Des différences sexuelles comportementales liées à notre héritage biologique

On peut aussi, comme l’avait fait une équipe de chercheurs finlandais et britanniques, rassembler 48 bébés (26 filles, 22 garçons) pour mesurer leur taux de testostérone entre 7 jours et 6 mois après leur naissance, avant d’observer, à partir de 14 mois, quel était leur jouet préféré entre un petit train (jouet « garçon ») et un poupon (jouet « fille »). Résultat : plus le taux de testostérone était élevé, plus les enfants (garçons, comme filles, avec une préférence toujours plus nette chez les garçons) s’orientaient vers le petit train. En outre, la testostérone permettait de prédire quel jouet l’enfant allait préférer : moins il y en avait, plus l’enfant jouait avec la poupée; plus il y en avait, plus il choisissait le petit train. D’autres études observent qu’une exposition in utero à des perturbateurs endocriniens chimiques, comme les phtalates, ou non chimiques, comme le stress, influe sur les préférences ludiques en « démasculinisant » les jeux des petits garçons ou en « masculinisant » celui des petites filles. Une piste hormonale qui, soit dit en passant, infirme l’idée que les préférences ludiques sexuées sont liées à des niveaux d’activité sexuellement spécifiques (garçons agités-jouets de mouvement/filles calmes-jouets plus statiques).

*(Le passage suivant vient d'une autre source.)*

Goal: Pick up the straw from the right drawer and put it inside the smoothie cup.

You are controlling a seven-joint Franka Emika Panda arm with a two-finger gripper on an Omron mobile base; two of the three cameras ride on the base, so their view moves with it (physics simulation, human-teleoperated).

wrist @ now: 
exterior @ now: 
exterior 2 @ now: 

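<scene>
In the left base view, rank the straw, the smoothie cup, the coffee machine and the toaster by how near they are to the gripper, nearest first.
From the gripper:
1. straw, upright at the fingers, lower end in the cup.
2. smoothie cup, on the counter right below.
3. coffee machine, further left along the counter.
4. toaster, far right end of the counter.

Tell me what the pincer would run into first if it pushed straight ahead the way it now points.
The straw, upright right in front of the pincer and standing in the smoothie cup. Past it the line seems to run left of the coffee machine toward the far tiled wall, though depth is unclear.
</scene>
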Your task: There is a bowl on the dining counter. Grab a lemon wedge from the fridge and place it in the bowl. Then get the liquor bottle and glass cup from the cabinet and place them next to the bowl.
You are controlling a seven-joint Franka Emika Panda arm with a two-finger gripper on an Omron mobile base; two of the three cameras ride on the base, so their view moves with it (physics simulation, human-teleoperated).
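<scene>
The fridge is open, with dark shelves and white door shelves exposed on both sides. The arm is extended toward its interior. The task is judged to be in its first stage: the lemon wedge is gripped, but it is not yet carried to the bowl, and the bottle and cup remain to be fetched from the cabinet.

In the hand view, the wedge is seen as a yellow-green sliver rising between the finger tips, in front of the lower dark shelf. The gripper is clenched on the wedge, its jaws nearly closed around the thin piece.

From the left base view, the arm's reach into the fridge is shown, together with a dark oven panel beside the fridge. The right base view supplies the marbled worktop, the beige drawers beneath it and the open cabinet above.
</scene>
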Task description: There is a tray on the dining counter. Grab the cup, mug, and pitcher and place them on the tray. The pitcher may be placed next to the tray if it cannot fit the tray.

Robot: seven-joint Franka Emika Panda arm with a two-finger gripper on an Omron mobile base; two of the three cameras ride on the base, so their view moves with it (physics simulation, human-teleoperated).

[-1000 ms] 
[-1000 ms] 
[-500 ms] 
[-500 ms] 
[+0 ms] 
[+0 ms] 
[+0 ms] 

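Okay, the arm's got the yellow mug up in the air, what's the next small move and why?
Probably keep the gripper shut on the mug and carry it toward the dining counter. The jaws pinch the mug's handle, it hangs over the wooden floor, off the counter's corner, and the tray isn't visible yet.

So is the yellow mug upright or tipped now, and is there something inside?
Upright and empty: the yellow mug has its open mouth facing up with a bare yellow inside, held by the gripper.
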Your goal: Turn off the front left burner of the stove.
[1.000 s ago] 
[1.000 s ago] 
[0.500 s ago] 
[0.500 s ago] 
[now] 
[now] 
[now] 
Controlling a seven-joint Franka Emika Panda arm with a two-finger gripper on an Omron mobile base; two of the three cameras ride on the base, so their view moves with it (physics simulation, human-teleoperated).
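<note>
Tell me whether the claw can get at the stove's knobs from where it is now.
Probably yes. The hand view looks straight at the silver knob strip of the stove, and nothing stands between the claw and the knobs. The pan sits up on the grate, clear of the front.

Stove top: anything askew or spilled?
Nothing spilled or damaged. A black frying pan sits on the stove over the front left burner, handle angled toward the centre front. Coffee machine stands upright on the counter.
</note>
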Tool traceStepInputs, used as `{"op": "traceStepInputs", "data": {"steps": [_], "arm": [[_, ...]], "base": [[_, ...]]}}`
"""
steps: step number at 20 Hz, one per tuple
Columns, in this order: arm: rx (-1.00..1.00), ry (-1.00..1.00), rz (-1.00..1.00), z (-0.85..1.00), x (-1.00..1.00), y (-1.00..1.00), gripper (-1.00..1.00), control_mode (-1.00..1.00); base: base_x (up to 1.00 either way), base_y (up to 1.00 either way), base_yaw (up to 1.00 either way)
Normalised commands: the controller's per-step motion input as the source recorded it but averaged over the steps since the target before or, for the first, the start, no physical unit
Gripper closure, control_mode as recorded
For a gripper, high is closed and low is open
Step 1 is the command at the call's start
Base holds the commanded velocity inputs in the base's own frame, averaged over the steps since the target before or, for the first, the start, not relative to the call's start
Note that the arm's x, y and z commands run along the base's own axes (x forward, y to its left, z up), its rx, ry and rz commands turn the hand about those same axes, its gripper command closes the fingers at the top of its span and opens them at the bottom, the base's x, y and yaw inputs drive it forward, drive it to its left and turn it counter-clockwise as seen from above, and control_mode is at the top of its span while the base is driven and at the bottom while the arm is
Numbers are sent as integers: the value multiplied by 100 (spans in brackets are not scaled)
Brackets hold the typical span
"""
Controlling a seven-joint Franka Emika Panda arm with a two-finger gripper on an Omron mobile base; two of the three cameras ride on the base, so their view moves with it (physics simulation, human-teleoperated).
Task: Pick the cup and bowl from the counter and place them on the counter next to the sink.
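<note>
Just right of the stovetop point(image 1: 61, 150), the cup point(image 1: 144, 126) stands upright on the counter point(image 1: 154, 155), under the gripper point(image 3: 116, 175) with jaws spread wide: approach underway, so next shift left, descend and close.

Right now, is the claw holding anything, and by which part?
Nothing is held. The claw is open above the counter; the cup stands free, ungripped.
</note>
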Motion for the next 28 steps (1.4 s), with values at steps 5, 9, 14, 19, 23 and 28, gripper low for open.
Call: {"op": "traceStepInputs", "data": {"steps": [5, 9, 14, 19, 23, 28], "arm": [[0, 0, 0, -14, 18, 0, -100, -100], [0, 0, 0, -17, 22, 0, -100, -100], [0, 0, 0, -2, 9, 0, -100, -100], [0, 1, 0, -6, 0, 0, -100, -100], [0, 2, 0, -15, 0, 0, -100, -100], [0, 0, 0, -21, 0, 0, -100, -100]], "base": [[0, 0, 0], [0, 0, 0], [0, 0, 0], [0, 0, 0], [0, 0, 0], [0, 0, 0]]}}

Enfin, des travaux observant des tendances similaires chez d’autres espèces animales (singes vervets, macaques rhésus et chimpanzés) sont autant d’éléments supplémentaires d’un faisceau de preuves cohérentes et cumulatives mettant fortement en doute l’idée que les jouets seraient responsables des préférences des enfants et qu’en agissant sur les premiers il serait possible d’orienter ces dernières. En l’état actuel des connaissances, la socialisation n’a qu’un effet modulateur sur ces différences sexuelles comportementales fondamentalement enracinées dans notre héritage biologique et évolutionnaire – elle peut les amplifier ou les atténuer, en aucun cas elle ne peut les inverser, les créer ou les détruire.